Music Royalties, Rental Properties and Stocks: My FIRE Plan

Updated: Jan 27

I plan on retiring in 2026 (4 years from now at the age of 51). My youngest will be graduating High School then and heading off to college, and my wife and I plan on downsizing and moving to a lower cost of living area. At some point I'll write more about the plans post FIRE so stay tuned.


I often write about some of the individual moves I'm making to get there, but I wanted to paint an overall picture of how I plan to use each asset class in early retirement (and ultimately retirement).




First let's ground out on some critical points that I factor in:

  • Like most Americans I cannot touch my retirement accounts until I'm 59.5.

  • Social Security - will it be there in 2042? Your guess is as good as mine. But assuming it will be around, I won't plan on touching it until then (no age 62 withdrawals for me).

  • About half of the music royalties I invest in are for 10 year durations, so the bulk of the payback will be in the first 10 years after investment.

  • I'm accumulating enough stocks in my after tax accounts that I can safe withdrawal 4% of my entire stock portfolio from them until I can begin tapping into my retirement accounts (I'll be doing a post on this later).

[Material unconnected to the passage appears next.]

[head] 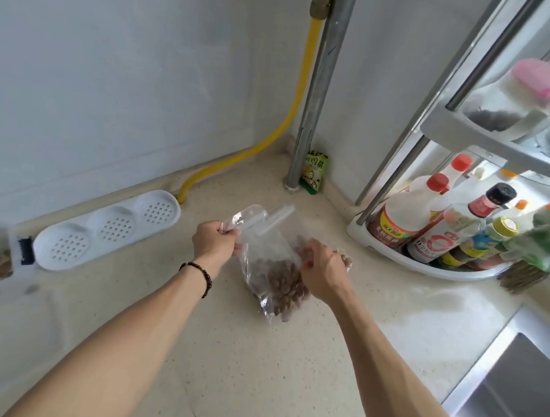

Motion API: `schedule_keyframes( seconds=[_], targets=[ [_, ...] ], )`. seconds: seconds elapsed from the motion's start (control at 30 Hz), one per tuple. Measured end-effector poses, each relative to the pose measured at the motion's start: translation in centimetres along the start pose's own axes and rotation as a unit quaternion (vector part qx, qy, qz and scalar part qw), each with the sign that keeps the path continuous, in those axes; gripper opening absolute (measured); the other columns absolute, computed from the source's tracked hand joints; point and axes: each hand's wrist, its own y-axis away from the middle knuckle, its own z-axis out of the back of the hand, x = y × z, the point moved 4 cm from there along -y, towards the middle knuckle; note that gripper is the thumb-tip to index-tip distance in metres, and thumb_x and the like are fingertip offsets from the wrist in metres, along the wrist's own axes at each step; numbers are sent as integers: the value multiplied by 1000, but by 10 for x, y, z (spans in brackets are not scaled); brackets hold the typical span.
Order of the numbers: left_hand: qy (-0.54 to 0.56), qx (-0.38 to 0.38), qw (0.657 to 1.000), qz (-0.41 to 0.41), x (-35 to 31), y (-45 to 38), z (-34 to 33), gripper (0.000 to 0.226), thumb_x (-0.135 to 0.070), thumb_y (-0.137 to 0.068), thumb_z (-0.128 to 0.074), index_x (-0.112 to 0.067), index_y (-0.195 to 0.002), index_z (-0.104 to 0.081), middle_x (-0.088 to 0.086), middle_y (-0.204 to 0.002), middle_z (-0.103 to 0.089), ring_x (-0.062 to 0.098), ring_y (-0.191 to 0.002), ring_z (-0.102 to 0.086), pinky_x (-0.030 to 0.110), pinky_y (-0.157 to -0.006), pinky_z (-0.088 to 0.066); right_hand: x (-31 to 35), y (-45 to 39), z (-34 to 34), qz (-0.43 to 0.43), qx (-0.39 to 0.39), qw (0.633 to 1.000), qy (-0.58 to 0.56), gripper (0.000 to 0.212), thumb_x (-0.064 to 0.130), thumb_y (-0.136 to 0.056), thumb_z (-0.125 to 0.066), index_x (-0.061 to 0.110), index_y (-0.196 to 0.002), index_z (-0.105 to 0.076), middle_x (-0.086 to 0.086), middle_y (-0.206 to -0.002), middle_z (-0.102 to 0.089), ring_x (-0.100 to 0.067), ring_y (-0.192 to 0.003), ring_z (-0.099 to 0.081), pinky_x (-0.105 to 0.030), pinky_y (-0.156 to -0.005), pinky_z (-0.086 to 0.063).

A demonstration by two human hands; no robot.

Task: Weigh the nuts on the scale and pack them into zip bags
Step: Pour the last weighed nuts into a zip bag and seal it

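1. Nuts sit piled in the bottom of the clear zip bag, which lies on your tabletop between your hands.
2. Your left hand pinches the bag's open top edge, grip closed on the plastic.
3. Your right hand grips the bag's right side, fingers curled into it.
4. White perforated tray sits well off to the left, sauce bottles in the rack on the right.

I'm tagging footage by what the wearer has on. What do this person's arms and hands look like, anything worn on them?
Both forearms are bare, with no sleeves in view. The left hand has a dark beaded bracelet around its wrist. The right hand shows no bracelet, watch, glove or ring.
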Motion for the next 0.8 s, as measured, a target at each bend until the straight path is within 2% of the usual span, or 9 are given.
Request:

  • I've been investing in single family home / long term rentals. The goal with these investments is cash flow, I don't really care much about the appreciation.






Okay, so with that in mind here's a high level visual of my asset allocation strategy:


As you can see, other than rental properties, each asset class comes in and out of my retirement plan at different times. Each one is serving a specific need, has a specific job to do. Yes this view is overly simplistic, but it helps tremendously to keep my goals, and plan to achieve them, in view.




Now let's break this down a bit into segments of time.


Now (2022) --> Age 51 (2026)
  • Accumulation is the name of the game. I'm buying stocks. I'm buying rental properties. I'm buying music royalties. I'm investing hard. Currently I'm at between a 40%-50% savings rate for these investments. Gotta keep investing! This nest egg isn't going to build itself.


Age 51 (2026) --> Age 59.5 (2034)
  • This is the "Bridge Decade" for us, as it needs to bridge between the end of my working life and the start of my retirement account withdrawals. This decade will be focused on living off of music royalty payments, cash flow from rental properties, and draw down of after tax stock investments.


Age 59.5 (2034) --> Age 67 (2042)
  • A large portion of my music royalty investments will be expired at this point leaving a trickle of income from what's left. I do not expect there to be much left in my after tax stock accounts either. My rental property cash flows should have been increasing nicely however, and I'll also be able to start tapping in my 401k and IRA finally!


Age 67 (2042) --> End of Days
  • At this stage my cash flows will consist of mostly rental properties, retirement accounts and possibly a trickle from social security.



Hopefully that helps paint a bit of a picture of what I'm doing, and how each asset fits into my overall plan. As readers of this blog know I will continue to share many of the deeper details of each of these investments, and decisions I make along the way...so stay tuned!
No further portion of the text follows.